YMG: Oh come now, Percival. It's only an hour
Tebbs: Ordinarily, that would
pose little problem, but today is the last day in the
Cosy Comforter Contest.
YMG: The what?
Tebbs: A sales incentive campaign,
sir, put on by the Cosy Comforter firm of
Cornwall. I was only one comforter away from qualifying for an
Award of Special Merit.
YMG: Oh, my.
Tebbs: Yes. And I
was expecting a customer to return before closing, who had
indicated an interest in buying one. He'd gone to collect his wife,
so she
could look at the selection and tell him what color he wanted.
YMG: I see.
Tebbs: And now the doors
are closed, my customer has been locked out, and I
shall never qualify!
YMG: That's too bad. What was the award?
Tebbs: Well, beside the
hand-lettered Certificate of Merit, most certainly
suitable for framing, there was to be an all-expense-paid weekend at the
comforter factory in Cornwall, including a tour of the duckworks.
YMG: The duckworks?
Tebbs: Yes, where they pluck
the down from the eider ducks. To stuff into
the comforters. Mrs. Tebbs is very fond of eider down, and for many
years now I've hoped to show her a good plucking.
YMG: That's very commendable,
Percival. But why don't you just buy the
last one yourself? They'll never know.
Tebbs: (stiffens) Hmmph.
That sort of antic might be acceptable in
Do-It-Yourself, Mr. Grace, but we in Bedding adhere to a higher
principle.
YMG: Is that right?
Tebbs: It is reflected in our
motto: (gravely) "Make your bed with care, for then
you must lie in it."
YMG: I see. Well,
there's nothing to do for it, I'm afraid. You can't blame the
police for closing down the High Street. Those, er, Beatles seem to have
drawn quite a mob.
Tebbs: Bah! The Beatles
are a pox! I cannot abide all that ob-la-doo,
poo-pa-roo, and neither can Mrs. Tebbs.
YMG: No.
Tebbs: You may recall, sir, that
they were responsible for my one instance of
tardiness here at Grace Brothers. (looks off, frowns) It was
in 1964,
when I was knocked down by a swarm of young girls in Marylebone
Station after I'd gotten off my train.
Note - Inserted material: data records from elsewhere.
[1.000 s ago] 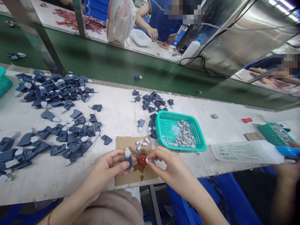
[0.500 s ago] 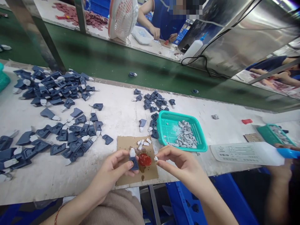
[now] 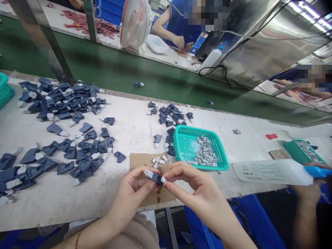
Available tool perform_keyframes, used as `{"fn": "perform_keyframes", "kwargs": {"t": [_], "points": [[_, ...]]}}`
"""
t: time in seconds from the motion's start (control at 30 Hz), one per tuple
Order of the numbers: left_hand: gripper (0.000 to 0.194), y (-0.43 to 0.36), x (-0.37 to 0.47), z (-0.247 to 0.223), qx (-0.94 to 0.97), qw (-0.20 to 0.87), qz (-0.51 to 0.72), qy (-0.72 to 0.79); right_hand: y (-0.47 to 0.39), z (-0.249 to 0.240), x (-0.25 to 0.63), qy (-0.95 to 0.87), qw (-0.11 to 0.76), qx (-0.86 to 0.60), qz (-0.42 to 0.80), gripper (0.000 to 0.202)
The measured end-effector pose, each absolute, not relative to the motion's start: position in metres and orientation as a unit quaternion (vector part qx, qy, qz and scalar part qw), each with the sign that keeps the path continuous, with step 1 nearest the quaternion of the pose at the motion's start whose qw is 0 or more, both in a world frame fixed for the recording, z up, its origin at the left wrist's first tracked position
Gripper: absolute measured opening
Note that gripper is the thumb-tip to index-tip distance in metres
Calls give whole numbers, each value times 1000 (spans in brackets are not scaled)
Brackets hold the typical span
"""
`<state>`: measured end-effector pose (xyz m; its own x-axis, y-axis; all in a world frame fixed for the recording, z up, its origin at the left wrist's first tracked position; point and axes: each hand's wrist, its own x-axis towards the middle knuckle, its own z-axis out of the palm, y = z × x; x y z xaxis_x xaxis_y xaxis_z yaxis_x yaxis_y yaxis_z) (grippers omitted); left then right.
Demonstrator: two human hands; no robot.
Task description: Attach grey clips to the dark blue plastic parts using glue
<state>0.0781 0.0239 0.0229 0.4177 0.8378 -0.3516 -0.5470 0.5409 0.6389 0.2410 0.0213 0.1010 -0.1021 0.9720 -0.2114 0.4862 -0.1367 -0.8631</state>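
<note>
Between thumb and fingers, my left hand (image 3: 136,188) grips a dark blue plastic part (image 3: 157,177) with a pale grey tip pointing left. My right hand (image 3: 192,183) pinches a small white piece (image 3: 163,179) against the right end of that part. Both hands are above a piece of brown cardboard (image 3: 138,160) at the table's front edge. Several small white pieces (image 3: 163,160) lie on the cardboard behind my fingers. The red thing on the cardboard is mostly hidden by my hands.
A green basket (image 3: 225,155) of small grey pieces stands right of the cardboard. Many dark blue parts (image 3: 70,98) are heaped at the left. A white bottle (image 3: 272,172) lies at the right, near another person's arm (image 3: 307,207). Beyond runs a green conveyor (image 3: 109,74).
My hands have come together. The blue part has turned from upright to lying sideways, and the white piece in my right hand now meets its end. Parts on the conveyor have shifted left.
</note>
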Motion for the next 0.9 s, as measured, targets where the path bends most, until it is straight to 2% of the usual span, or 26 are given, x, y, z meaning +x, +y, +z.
{"fn": "perform_keyframes", "kwargs": {"t": [0.37, 0.7, 0.9], "points": [[12, 24, 76, 23, 291, 764, 465, 340, 23, 101, 234, -631, 239, -609, 417, 4], [13, 24, 72, 22, 293, 773, 464, 318, 21, 90, 231, -527, 316, -605, 506, 4], [15, 25, 70, 22, 305, 770, 474, 300, 20, 85, 236, -481, 322, -583, 570, 8]]}}
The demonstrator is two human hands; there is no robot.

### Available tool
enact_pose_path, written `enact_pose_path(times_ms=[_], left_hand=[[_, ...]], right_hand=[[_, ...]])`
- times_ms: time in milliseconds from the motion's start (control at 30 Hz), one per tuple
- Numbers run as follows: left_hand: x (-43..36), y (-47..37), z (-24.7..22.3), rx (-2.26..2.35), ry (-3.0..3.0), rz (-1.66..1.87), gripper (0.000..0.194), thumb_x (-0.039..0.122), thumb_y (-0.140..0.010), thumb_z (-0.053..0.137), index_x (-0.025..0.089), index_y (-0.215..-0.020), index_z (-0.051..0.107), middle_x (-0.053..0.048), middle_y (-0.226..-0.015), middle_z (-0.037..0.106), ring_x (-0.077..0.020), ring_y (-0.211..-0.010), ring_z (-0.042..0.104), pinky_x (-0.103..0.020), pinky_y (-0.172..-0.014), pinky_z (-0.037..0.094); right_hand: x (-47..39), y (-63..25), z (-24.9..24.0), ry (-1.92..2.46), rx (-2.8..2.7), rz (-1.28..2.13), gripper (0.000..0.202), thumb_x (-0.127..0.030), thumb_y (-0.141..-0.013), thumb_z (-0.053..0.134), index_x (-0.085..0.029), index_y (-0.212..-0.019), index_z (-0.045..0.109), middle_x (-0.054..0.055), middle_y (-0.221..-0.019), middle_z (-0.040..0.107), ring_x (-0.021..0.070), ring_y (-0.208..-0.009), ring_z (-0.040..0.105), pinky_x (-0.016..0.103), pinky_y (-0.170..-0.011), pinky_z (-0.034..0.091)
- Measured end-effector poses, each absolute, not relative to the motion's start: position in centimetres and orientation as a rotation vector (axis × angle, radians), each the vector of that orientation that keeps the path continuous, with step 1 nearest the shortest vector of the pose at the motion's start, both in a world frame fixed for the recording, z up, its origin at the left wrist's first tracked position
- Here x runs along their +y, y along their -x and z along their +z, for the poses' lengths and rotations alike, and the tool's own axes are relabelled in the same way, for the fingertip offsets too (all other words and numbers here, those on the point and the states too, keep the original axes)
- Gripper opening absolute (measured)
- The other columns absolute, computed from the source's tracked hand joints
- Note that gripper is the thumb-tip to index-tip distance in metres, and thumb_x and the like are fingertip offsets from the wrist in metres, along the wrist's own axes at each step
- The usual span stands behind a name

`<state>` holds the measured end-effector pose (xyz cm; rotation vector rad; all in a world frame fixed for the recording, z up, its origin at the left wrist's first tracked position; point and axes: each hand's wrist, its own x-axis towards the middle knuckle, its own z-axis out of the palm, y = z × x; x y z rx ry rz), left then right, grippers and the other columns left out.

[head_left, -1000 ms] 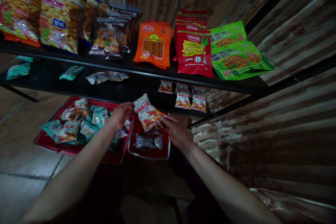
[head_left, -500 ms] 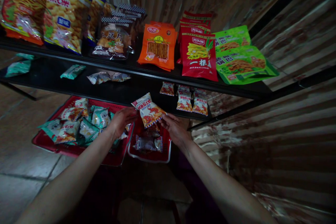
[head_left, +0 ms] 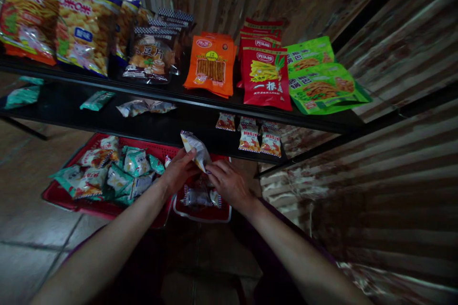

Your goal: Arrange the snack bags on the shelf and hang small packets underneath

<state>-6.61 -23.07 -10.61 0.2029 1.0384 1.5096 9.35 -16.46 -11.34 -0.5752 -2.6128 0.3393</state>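
A small snack bag (head_left: pixel 196 148), tilted with its pale back panel showing, is held between my two hands. My left hand (head_left: pixel 181 170) closes on its left side, thumb on the wrapper. My right hand (head_left: pixel 228 180) pinches its lower right corner. Just below lies a small red basket (head_left: pixel 202 217) with a few striped-edge snack bags (head_left: pixel 200 197) in it. Left of that, a larger red basket (head_left: pixel 93 209) holds several green-and-white bags (head_left: pixel 136 161) and orange-and-white bags (head_left: pixel 91 182).
On the black shelf's upper board (head_left: pixel 214 107) stand big snack bags, an orange packet stack (head_left: pixel 209 64), red packets (head_left: pixel 266 78) and green packets (head_left: pixel 322 88). Small orange-and-white bags (head_left: pixel 249 139) sit at the lower board's right end. A corrugated wall (head_left: pixel 358 190) rises at right.
The snack bag has been turned from its printed front to its pale back. My left hand has moved right onto it, and my right hand has shifted slightly left.
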Motion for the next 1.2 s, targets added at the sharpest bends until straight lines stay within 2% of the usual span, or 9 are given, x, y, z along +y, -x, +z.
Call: enact_pose_path(times_ms=[167, 267, 367, 567, 700, 833, 967, 1100, 1200], left_hand=[[-22.7, 5.8, -11.5, 0.993, -0.191, 1.623, 0.050, 0.025, -0.059, 0.080, 0.018, -0.101, 0.055, 0.000, -0.087, 0.065, -0.0123, -0.074, 0.062, -0.027, -0.072, 0.048], [-23.0, 5.8, -11.6, 1.069, -0.202, 1.560, 0.053, 0.018, -0.056, 0.079, 0.018, -0.103, 0.053, 0.001, -0.080, 0.065, -0.0129, -0.067, 0.061, -0.027, -0.067, 0.048], [-23.7, 5.9, -11.6, 1.113, -0.237, 1.461, 0.059, 0.018, -0.057, 0.077, 0.018, -0.110, 0.051, -0.002, -0.084, 0.067, -0.0158, -0.068, 0.063, -0.030, -0.067, 0.048], [-24.9, 4.8, -12.1, 1.036, -0.423, 1.204, 0.070, 0.016, -0.058, 0.077, 0.018, -0.123, 0.051, -0.009, -0.109, 0.066, -0.0232, -0.095, 0.063, -0.036, -0.086, 0.047], [-25.0, 4.2, -12.6, 1.054, -0.499, 1.055, 0.078, 0.016, -0.061, 0.076, 0.018, -0.133, 0.044, -0.011, -0.115, 0.065, -0.0245, -0.101, 0.061, -0.038, -0.089, 0.045], [-24.9, 3.9, -13.2, 1.066, -0.569, 0.961, 0.081, 0.016, -0.062, 0.075, 0.018, -0.136, 0.042, -0.011, -0.116, 0.064, -0.0229, -0.099, 0.061, -0.036, -0.089, 0.045], [-24.9, 3.8, -13.4, 1.153, -0.604, 0.921, 0.072, 0.021, -0.062, 0.077, 0.015, -0.127, 0.049, -0.011, -0.114, 0.065, -0.0210, -0.098, 0.060, -0.034, -0.089, 0.044], [-25.2, 4.0, -13.5, 1.223, -0.645, 0.873, 0.049, 0.033, -0.062, 0.077, 0.013, -0.104, 0.062, -0.007, -0.092, 0.069, -0.0185, -0.087, 0.061, -0.030, -0.080, 0.046], [-25.4, 4.3, -13.9, 1.191, -0.692, 0.832, 0.041, 0.041, -0.061, 0.076, 0.012, -0.088, 0.062, -0.005, -0.081, 0.067, -0.0167, -0.076, 0.061, -0.030, -0.073, 0.048]], right_hand=[[-18.1, -8.6, -12.0, 0.376, -2.732, 0.190, 0.014, -0.019, -0.088, 0.054, -0.019, -0.095, 0.065, 0.007, -0.088, 0.066, 0.0192, -0.084, 0.058, 0.033, -0.079, 0.048], [-18.3, -8.7, -11.8, 0.276, -2.693, 0.305, 0.016, -0.030, -0.088, 0.055, -0.020, -0.095, 0.066, 0.005, -0.085, 0.067, 0.0186, -0.083, 0.059, 0.031, -0.078, 0.048], [-17.0, -9.3, -11.3, 0.478, -2.498, 0.476, 0.021, -0.034, -0.090, 0.052, -0.021, -0.099, 0.066, 0.005, -0.082, 0.067, 0.0170, -0.078, 0.060, 0.031, -0.076, 0.048], [-12.2, -10.6, -11.9, 1.056, -1.988, 0.927, 0.039, -0.043, -0.082, 0.059, -0.024, -0.115, 0.062, 0.008, -0.116, 0.063, 0.0204, -0.105, 0.058, 0.038, -0.093, 0.045], [-11.4, -11.0, -12.2, 1.071, -1.976, 1.564, 0.039, -0.051, -0.077, 0.060, -0.022, -0.102, 0.070, 0.005, -0.098, 0.071, 0.0184, -0.087, 0.064, 0.033, -0.079, 0.048], [-12.3, -10.9, -12.4, 1.051, -2.126, 1.515, 0.036, -0.050, -0.074, 0.063, -0.019, -0.089, 0.074, 0.003, -0.082, 0.073, 0.0171, -0.073, 0.064, 0.027, -0.065, 0.045], [-12.3, -10.8, -12.6, 1.087, -2.178, 1.369, 0.036, -0.049, -0.078, 0.057, -0.019, -0.081, 0.075, 0.002, -0.073, 0.072, 0.0166, -0.066, 0.062, 0.025, -0.058, 0.041], [-11.3, -11.3, -12.7, 1.210, -2.129, 1.246, 0.035, -0.049, -0.077, 0.057, -0.020, -0.082, 0.075, 0.002, -0.075, 0.072, 0.0171, -0.066, 0.062, 0.026, -0.060, 0.040], [-10.6, -11.9, -13.0, 1.295, -2.065, 1.207, 0.033, -0.049, -0.074, 0.060, -0.021, -0.080, 0.075, 0.001, -0.074, 0.072, 0.0169, -0.066, 0.061, 0.025, -0.058, 0.039]])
It seems they were chasing
these
Beatles down the platform. Most undignified.
YMG: Yes, I've heard that story.
Tebbs: I was eleven minutes late.
YMG: Yes, well, it's been ten years, Percival. We've all forgiven you.
There is a knock on the door. Mash pops his head in.
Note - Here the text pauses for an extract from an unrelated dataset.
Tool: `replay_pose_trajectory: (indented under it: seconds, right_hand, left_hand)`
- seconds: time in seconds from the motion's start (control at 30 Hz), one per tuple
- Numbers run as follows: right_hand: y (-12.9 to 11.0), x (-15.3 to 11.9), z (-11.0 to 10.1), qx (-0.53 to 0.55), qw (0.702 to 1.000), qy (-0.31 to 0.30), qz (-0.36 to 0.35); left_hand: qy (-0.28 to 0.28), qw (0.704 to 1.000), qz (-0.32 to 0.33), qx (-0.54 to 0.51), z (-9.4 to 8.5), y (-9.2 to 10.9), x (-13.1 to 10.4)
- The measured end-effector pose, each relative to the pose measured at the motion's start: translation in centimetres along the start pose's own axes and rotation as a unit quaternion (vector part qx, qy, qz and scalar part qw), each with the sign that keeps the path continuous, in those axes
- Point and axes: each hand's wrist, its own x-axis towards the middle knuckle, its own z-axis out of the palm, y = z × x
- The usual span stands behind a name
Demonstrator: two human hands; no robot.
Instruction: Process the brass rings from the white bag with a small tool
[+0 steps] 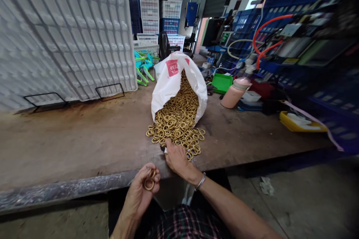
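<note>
Gold-coloured rings (179, 123) at twelve o'clock seem to need light pinching as my right hand (178, 160) picks among them, grip hidden, my left hand (140, 190) clasping some.

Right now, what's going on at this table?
Someone is handling small metal rings with bare hands. The left hand holds some gold-coloured rings just off the table's near edge. The right hand is at the near side of a big heap of similar rings. The heap spills from the open mouth of a white bag onto the table.
</note>
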Motion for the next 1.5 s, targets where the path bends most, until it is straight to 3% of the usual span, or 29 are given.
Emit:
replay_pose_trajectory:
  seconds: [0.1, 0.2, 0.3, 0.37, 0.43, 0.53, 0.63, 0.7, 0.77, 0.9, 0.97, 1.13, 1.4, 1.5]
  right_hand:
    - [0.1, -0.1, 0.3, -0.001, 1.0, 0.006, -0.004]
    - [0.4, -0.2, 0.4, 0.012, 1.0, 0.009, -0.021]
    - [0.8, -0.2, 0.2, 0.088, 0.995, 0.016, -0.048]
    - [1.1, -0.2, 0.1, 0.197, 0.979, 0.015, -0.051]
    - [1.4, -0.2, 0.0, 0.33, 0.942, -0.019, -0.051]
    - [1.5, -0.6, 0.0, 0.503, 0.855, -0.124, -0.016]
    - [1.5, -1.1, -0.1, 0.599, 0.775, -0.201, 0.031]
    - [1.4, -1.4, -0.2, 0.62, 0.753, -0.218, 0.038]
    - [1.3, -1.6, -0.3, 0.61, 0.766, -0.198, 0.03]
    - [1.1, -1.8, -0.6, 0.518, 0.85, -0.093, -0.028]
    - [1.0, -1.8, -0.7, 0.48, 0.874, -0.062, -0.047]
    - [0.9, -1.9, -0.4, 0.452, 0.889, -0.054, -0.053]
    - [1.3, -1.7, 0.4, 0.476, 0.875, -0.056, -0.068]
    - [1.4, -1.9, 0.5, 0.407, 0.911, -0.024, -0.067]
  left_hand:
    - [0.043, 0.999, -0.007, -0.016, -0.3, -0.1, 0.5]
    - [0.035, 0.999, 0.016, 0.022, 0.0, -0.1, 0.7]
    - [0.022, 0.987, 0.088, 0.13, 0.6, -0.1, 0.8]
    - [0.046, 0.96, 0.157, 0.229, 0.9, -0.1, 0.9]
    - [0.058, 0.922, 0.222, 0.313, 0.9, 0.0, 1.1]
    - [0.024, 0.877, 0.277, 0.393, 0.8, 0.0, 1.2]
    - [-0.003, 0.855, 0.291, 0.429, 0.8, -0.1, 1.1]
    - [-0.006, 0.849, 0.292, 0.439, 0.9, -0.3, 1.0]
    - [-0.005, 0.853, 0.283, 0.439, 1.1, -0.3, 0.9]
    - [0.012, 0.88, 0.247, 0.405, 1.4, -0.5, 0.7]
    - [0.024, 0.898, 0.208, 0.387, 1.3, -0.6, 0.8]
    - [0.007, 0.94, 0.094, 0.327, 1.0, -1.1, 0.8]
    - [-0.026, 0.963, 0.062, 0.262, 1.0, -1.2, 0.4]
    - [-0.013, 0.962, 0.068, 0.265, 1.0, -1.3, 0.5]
Mash: Sorry to interrupt you, sir. I didn't see Miss Bakewell.
YMG: No, she's probably down in
the road, er, waiting to get knocked down,
as well.
Mash: Right. Well, we've
got something of a problem. (enters) In all the
excitement outside in the High Street, there was a few gentlemen tryin'
to
get into the Finsbury ‘otel, and their car couldn't get through the mob,
sir.
YMG: Oh?
Mash: Yes, sir, and they had to
jump out in the next block and make a run for
it, but they didn't get very far, and they wound up ‘oppin' in the back
of
one of our lorries on its way in to the loadin' dock, sir, just to avoid
gettin' trampled underfoot!
YMG: Oh, dear. Are they all right?
Mash: Oh yeh, just a bit shook
up, is all. They asked if they could hang about
a bit until their friend comes to collect ‘em.
YMG: Well, I suppose so. How many of them are there?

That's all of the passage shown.